- **What you need to do**
After removing every image, reproduce the data exactly as it appears.

- **Input data**
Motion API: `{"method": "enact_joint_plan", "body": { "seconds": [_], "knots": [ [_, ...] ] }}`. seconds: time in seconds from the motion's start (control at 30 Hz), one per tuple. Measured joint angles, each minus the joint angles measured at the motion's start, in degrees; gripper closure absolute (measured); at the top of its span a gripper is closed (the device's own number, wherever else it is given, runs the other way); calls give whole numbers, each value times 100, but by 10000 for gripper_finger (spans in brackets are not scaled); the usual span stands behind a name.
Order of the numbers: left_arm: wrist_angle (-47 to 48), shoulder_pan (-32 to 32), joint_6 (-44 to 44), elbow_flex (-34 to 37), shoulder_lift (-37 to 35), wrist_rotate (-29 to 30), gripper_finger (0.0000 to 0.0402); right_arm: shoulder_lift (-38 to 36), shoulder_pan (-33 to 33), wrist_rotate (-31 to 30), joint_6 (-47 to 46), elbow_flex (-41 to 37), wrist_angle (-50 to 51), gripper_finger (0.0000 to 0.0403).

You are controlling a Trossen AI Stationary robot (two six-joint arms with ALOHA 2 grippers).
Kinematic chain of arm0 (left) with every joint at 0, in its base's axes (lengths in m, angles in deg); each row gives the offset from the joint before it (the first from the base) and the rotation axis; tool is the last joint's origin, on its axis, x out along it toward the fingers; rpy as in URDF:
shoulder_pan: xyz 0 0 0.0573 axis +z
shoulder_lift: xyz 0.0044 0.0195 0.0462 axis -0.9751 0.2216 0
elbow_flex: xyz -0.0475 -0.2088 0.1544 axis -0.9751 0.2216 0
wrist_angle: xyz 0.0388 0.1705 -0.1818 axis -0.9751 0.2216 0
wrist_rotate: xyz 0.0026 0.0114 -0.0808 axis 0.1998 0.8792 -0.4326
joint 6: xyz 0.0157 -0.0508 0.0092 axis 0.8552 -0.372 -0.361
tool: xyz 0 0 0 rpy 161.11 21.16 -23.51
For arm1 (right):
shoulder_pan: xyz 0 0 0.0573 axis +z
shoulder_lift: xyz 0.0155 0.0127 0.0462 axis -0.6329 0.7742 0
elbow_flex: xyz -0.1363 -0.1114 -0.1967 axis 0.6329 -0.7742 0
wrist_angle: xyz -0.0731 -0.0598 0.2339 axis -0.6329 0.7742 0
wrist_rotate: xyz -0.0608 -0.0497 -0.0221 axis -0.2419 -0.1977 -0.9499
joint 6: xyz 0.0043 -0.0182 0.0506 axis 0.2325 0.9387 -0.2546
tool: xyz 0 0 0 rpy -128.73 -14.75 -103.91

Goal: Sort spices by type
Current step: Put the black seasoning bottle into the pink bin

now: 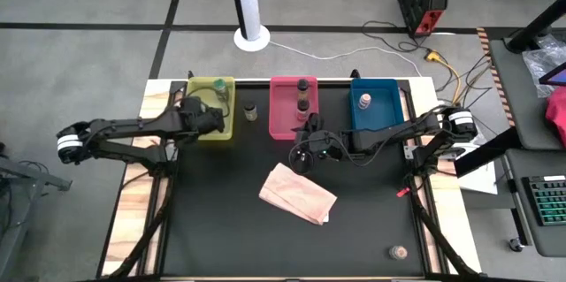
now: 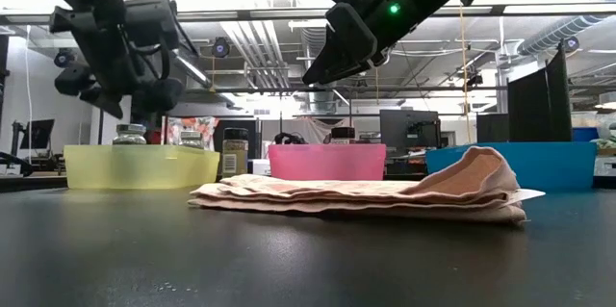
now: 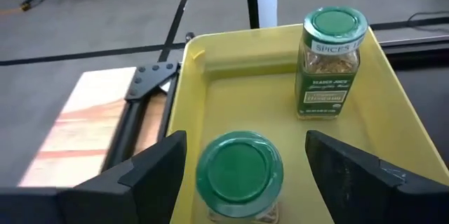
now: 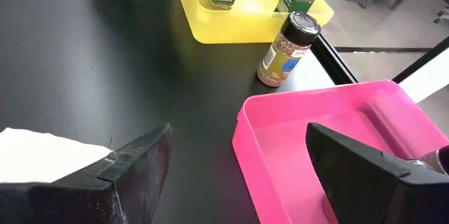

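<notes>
Two green-capped spice jars stand upright in the yellow tray [image 3: 393, 112]: one [image 3: 331, 62] at its far end, one [image 3: 238, 176] just below my left gripper [image 3: 242, 155]. That gripper is open, with a finger on either side of the near jar and clear of it. A dark-capped jar [image 4: 286, 48] stands on the table between the yellow tray and the pink tray [image 4: 295, 133]. Two jars [image 1: 302, 96] stand in the pink tray and one [image 1: 364, 101] in the blue tray [image 1: 385, 114]. My right gripper [image 1: 305, 151] hovers open in front of the pink tray, holding nothing.
A crumpled tan paper bag [image 1: 296, 194] lies flat at the table's middle, below and in front of my right gripper. One lone jar [image 1: 399, 252] sits near the front right corner. The three trays line the far edge; bare black tabletop lies to the front left.
</notes>
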Motion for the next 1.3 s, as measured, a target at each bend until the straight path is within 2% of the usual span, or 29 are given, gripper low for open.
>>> {"method": "enact_joint_plan", "body": {
  "seconds": [0.23, 0.43, 0.67, 0.83, 0.9, 0.97, 1.1, 1.2, 1.3],
  "knots": [
    [743, -164, 7, -497, -4, 4, 127, 0, 0, -1, -33, -8, 20, 85],
    [595, -899, 742, -987, 34, 5, 127, 0, 0, 0, -26, -17, 11, 78],
    [558, -2614, 1950, -1233, -13, 331, 127, 2, -1, 174, 65, -59, -134, 76],
    [401, -4074, 2210, -1038, -92, -144, 127, 2, -49, 184, 265, -68, -664, 81],
    [38, -4761, 2206, -1019, -94, -115, 127, 2, -136, 281, 350, 0, -797, 88],
    [-261, -5396, 2206, -1010, -90, 303, 127, 4, -291, 544, 375, 189, -729, 97],
    [-426, -6464, 2064, -1007, -87, 1749, 127, 154, -605, 1005, 477, 623, -769, 118],
    [-428, -6911, 2011, -999, -90, 2660, 127, 493, -760, 1038, 582, 1062, -731, 136],
    [-430, -7071, 1996, -1001, -94, 2979, 127, 875, -843, 1040, 791, 1465, -686, 160]
  ]
}}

- **Response to the exercise**
Motion API: `{"method": "enact_joint_plan", "body": { "seconds": [_], "knots": [ [_, ...] ] }}`. seconds: time in seconds from the motion's start (control at 30 Hz), one per tuple. Measured joint angles, each minus the joint angles measured at the motion's start, in degrees; gripper closure absolute (measured); at the top of its span a gripper is closed (the device's own number, wherever else it is given, runs the other way); calls give whole numbers, each value times 100, but by 10000 for gripper_finger (spans in brackets are not scaled); the usual span stands behind a name.
Order of the numbers: left_arm: wrist_angle (-47 to 48), shoulder_pan (-32 to 32), joint_6 (-44 to 44), elbow_flex (-34 to 37), shoulder_lift (-37 to 35), wrist_rotate (-29 to 30), gripper_finger (0.0000 to 0.0402); right_arm: shoulder_lift (-38 to 36), shoulder_pan (-33 to 33), wrist_rotate (-31 to 30), joint_6 (-47 to 46), elbow_flex (-41 to 37), wrist_angle (-50 to 51), gripper_finger (0.0000 to 0.0403).

You are controlling a Trossen AI Stationary robot (two six-joint arms with ALOHA 2 grippers).
Kinematic chain of arm0 (left) with every joint at 0, in its base's axes (lengths in m, angles in deg); each row gives the offset from the joint before it (the first from the base) and the rotation axis; tool is the last joint's origin, on its axis, x out along it toward the fingers; rpy as in URDF:
shoulder_pan: xyz 0 0 0.0573 axis +z
shoulder_lift: xyz 0.0044 0.0195 0.0462 axis -0.9751 0.2216 0
elbow_flex: xyz -0.0475 -0.2088 0.1544 axis -0.9751 0.2216 0
wrist_angle: xyz 0.0388 0.1705 -0.1818 axis -0.9751 0.2216 0
wrist_rotate: xyz 0.0026 0.0114 -0.0808 axis 0.1998 0.8792 -0.4326
joint 6: xyz 0.0157 -0.0508 0.0092 axis 0.8552 -0.372 -0.361
tool: xyz 0 0 0 rpy 161.11 21.16 -23.51
For arm1 (right):
shoulder_pan: xyz 0 0 0.0573 axis +z
shoulder_lift: xyz 0.0155 0.0127 0.0462 axis -0.6329 0.7742 0
elbow_flex: xyz -0.1363 -0.1114 -0.1967 axis 0.6329 -0.7742 0
wrist_angle: xyz -0.0731 -0.0598 0.2339 axis -0.6329 0.7742 0
wrist_rotate: xyz -0.0608 -0.0497 -0.0221 axis -0.2419 -0.1977 -0.9499
joint 6: xyz 0.0043 -0.0182 0.0506 axis 0.2325 0.9387 -0.2546
tool: xyz 0 0 0 rpy -128.73 -14.75 -103.91

Goal: Sort spices by type
Current step: Put the black seasoning bottle into the pink bin

now: 
now: 
now: 
now: 

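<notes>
Two green-capped spice jars stand upright in the yellow tray [image 3: 393, 112]: one [image 3: 331, 62] at its far end, one [image 3: 238, 176] just below my left gripper [image 3: 242, 155]. That gripper is open, with a finger on either side of the near jar and clear of it. A dark-capped jar [image 4: 286, 48] stands on the table between the yellow tray and the pink tray [image 4: 295, 133]. Two jars [image 1: 302, 96] stand in the pink tray and one [image 1: 364, 101] in the blue tray [image 1: 385, 114]. My right gripper [image 1: 305, 151] hovers open in front of the pink tray, holding nothing.
A crumpled tan paper bag [image 1: 296, 194] lies flat at the table's middle, below and in front of my right gripper. One lone jar [image 1: 399, 252] sits near the front right corner. The three trays line the far edge; bare black tabletop lies to the front left.
</notes>
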Motion for the next 1.3 s, as measured, a target at each bend until the straight path is within 2% of the usual span, or 29 are given, gripper low for open.
>>> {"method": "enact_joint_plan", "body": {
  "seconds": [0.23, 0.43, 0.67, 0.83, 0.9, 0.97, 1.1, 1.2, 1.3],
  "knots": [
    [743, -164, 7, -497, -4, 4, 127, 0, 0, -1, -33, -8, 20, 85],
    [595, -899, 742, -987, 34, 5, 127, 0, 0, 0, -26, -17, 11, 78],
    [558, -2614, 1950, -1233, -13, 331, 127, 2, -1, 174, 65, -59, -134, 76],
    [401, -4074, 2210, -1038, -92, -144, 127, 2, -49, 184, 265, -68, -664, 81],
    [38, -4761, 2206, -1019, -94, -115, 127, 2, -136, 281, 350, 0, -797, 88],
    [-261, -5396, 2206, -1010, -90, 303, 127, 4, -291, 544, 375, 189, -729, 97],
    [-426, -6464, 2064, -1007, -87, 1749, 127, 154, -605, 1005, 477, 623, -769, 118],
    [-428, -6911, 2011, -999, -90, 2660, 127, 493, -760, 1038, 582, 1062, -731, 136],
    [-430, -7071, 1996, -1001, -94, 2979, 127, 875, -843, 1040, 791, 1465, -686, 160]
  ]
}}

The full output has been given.